We must have Two Deep Leadership at any Cub Scout outing. Two‐deep leadership consists of two registered adult leaders or one registered leader and a parent of a participant, one of whom must be 21 years of age or older. If there is not Two Deep Leadership the outing will be cancelled. One‐on‐one contact between adults and youth members is not permitted. In situations like Den or Pack meetings, camping and other activities, you cannot be alone with a Scout. Another Scout or adult must be present.
Youth Protection Training
True youth protection can be achieved only through the focused commitment of everyone in Scouting. It is the mission of Youth Protection volunteers and professionals to work within Scouts BSA to maintain a culture of Youth Protection awareness and safety at the national, regional, area, council, district, and unit levels. Youth Protection training is required for all BSA registered volunteers and is a joining requirement. Youth Protection training must be taken every year.
Today’s youth are spending more time than ever using digital media for education, research, socializing, and fun. To help families and volunteers keep youth safe while online, the Boy Scouts of America introduces the Cyber Chip. In developing this exciting new tool, the BSA teamed up with content expert NetSmartz®, part of the National Center for Missing and Exploited Children® and training expert for many law enforcement agencies. Netsmartz® has Cyber Chip resources, including grade-specific videos, for each level. Check it out here. Topics include cyberbullying, cell phone use, texting, blogging, gaming, and identity theft.
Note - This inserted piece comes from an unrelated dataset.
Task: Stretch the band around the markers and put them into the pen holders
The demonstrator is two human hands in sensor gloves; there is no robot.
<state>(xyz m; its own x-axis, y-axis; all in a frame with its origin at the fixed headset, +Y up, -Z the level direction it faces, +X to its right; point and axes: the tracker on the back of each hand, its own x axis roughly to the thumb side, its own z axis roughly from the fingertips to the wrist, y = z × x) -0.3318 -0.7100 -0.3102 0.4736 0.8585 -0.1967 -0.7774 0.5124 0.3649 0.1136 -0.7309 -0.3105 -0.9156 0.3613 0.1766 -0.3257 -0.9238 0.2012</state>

The Boy Scouts of America takes great pride in the quality of our adult leadership. Being a leader in the BSA is a privilege, not a right. The quality of the program and the safety of our youth members call for high-quality adult leaders. The adult application requests background information that should be checked by the unit committee or the chartered organization before accepting an applicant for unit leadership. While no current screening techniques exist that can identify every potential child abuser, we can reduce the risk of accepting a child abuser by learning all we can about an applicant for a leadership position—his or her experience with children, why he or she wants to be a Scout leader, and what discipline techniques he or she would use. The Boy Scouts of America (BSA) has a multilayered adult leader selection process that includes criminal background checks administered by a nationally recognized third party and other screening efforts.
The Buddy System
Pack 2214 uses the Buddy System. The Buddy System is designed to promote accountability and safety. During major events, each Cub Scout will have a buddy. These buddy teams must know where the other is at all times, must stay near each other, and must go everywhere together once they have permission to leave the immediate area. If a leader ever calls for a “Buddy Check”, the buddy team members need to find each other as soon as possible and stand next to each other for a head count. Please review this with your child and the Pack will continually reinforce this principle with the Scouts.